▶ Problem requirements:
Return only those lines of the records below in which "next" appears.

Source data:

-------------------------

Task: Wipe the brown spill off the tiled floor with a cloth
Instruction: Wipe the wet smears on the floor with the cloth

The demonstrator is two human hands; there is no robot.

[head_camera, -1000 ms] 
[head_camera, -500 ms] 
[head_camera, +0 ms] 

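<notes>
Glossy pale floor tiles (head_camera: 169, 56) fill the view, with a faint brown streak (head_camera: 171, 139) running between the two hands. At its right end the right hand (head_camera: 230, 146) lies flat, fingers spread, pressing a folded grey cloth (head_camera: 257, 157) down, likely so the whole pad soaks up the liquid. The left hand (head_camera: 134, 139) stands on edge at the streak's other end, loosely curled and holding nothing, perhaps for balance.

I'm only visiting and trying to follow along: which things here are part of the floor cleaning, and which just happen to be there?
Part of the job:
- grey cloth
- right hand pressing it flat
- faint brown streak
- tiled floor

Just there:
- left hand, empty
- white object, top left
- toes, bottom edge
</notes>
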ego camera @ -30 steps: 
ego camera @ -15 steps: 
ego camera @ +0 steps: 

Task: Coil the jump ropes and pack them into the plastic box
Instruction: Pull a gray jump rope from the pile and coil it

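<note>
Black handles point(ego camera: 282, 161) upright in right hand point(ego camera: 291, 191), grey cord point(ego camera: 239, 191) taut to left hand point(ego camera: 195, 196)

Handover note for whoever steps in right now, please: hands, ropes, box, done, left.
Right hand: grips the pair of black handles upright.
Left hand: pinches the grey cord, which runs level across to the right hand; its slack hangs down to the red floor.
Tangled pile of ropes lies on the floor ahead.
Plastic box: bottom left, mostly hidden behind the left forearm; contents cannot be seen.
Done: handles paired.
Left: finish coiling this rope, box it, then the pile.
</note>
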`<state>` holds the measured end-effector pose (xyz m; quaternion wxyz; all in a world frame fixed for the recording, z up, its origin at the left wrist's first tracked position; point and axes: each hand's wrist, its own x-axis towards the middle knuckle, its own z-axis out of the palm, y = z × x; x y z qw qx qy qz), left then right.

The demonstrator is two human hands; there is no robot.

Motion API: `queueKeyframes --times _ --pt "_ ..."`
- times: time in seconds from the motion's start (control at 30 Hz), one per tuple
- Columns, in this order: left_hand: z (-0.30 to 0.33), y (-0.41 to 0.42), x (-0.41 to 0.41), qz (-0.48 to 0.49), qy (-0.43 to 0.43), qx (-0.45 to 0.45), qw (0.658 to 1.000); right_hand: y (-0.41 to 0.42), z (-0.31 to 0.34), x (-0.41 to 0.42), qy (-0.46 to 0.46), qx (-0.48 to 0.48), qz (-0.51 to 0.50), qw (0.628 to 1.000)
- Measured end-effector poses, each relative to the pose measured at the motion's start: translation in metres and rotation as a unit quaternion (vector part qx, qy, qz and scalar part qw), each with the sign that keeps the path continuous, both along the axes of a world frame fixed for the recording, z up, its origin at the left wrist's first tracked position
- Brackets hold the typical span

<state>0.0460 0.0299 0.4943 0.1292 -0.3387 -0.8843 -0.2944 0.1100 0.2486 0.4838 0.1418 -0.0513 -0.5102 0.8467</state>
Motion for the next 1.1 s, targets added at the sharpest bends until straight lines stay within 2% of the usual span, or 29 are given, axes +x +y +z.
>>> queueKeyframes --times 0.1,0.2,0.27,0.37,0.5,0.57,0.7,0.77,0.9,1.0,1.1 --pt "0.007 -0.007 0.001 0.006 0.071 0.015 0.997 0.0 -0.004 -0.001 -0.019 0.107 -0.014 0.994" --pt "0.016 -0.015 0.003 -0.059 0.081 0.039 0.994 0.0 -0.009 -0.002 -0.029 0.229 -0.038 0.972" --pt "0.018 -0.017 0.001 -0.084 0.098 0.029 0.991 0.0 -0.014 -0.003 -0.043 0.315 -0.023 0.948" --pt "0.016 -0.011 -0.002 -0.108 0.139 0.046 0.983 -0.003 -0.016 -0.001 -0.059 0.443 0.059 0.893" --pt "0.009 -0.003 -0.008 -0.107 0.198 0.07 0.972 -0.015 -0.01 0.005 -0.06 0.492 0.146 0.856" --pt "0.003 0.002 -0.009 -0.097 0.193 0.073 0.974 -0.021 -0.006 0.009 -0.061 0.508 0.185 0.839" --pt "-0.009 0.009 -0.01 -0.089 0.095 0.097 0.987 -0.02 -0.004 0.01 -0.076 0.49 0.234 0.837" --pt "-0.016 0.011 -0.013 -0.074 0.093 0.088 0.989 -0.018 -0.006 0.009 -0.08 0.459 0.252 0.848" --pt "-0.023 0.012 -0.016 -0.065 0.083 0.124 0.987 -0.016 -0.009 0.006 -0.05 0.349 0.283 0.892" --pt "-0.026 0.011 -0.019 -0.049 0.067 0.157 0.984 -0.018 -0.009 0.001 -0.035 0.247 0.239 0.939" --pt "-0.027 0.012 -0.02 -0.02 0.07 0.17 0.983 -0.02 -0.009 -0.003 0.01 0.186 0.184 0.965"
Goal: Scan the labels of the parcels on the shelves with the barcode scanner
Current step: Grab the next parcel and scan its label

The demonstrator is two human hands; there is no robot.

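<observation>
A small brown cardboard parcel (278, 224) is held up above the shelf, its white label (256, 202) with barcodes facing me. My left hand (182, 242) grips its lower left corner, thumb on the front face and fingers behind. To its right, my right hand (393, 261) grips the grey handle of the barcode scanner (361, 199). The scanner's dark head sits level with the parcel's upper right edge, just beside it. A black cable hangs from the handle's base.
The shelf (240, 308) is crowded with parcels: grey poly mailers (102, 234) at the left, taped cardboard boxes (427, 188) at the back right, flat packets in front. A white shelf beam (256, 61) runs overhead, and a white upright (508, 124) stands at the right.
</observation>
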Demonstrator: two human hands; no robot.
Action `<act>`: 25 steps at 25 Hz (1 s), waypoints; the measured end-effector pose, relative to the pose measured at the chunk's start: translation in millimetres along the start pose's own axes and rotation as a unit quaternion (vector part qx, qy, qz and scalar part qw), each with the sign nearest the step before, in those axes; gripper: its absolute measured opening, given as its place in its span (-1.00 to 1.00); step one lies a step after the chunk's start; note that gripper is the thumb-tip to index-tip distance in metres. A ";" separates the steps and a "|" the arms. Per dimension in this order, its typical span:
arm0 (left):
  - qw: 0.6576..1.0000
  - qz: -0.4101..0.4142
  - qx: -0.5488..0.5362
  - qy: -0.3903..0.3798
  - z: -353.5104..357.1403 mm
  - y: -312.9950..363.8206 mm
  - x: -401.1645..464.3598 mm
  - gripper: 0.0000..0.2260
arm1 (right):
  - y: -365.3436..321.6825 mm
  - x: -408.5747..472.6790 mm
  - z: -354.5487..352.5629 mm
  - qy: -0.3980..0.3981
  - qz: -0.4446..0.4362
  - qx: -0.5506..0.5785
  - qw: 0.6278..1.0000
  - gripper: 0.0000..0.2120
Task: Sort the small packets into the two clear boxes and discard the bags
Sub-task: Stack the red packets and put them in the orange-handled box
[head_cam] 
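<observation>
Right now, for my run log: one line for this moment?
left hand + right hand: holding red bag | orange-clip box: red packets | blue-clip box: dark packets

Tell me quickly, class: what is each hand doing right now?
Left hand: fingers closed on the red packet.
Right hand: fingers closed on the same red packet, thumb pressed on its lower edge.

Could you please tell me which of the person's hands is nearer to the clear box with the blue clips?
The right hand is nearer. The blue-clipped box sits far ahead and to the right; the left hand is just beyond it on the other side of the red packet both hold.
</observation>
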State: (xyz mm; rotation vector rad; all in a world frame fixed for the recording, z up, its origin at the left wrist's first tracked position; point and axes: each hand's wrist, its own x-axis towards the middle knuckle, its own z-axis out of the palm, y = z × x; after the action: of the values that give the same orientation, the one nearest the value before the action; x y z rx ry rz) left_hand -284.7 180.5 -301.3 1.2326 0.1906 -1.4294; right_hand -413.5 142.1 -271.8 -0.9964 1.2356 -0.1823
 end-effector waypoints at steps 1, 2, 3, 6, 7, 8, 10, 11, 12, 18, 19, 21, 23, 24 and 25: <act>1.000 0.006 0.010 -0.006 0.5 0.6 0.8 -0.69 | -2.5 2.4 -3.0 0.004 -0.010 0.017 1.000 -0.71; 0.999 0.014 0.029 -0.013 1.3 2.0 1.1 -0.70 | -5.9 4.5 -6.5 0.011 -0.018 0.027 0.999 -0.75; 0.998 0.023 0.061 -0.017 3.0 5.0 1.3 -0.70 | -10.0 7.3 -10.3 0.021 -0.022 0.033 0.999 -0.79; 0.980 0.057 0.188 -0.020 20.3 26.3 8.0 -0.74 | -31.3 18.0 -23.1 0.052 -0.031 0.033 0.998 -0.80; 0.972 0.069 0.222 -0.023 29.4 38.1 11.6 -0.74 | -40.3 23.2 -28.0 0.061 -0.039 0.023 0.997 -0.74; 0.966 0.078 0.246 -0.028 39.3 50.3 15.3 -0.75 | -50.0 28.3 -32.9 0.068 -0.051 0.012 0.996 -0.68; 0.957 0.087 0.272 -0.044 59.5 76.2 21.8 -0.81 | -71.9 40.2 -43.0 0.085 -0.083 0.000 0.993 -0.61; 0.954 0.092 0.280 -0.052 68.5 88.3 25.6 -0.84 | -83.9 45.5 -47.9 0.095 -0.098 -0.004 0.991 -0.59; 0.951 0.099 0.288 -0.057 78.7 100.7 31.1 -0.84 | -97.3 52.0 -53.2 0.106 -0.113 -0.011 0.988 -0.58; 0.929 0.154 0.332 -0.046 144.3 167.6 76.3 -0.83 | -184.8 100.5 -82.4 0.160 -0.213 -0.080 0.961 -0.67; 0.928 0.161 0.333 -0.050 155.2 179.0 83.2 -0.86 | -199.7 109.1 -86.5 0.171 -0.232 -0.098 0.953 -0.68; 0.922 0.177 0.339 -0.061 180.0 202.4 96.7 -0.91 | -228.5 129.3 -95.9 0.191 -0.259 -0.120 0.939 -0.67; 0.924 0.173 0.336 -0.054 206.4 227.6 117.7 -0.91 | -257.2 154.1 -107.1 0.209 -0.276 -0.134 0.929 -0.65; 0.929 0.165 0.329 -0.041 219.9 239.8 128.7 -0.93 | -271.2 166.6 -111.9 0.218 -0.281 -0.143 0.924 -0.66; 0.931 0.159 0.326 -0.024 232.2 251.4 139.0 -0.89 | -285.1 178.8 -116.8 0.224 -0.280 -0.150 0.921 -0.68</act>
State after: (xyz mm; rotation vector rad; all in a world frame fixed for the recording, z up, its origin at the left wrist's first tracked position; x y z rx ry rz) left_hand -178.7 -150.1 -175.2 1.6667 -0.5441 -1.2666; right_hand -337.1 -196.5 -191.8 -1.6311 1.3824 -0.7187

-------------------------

▶ Result:
Motion for the next 1.1 s, targets added at the sharpest bends until straight lines stay within 2% of the usual span, or 29 are given, axes +x +y +z.
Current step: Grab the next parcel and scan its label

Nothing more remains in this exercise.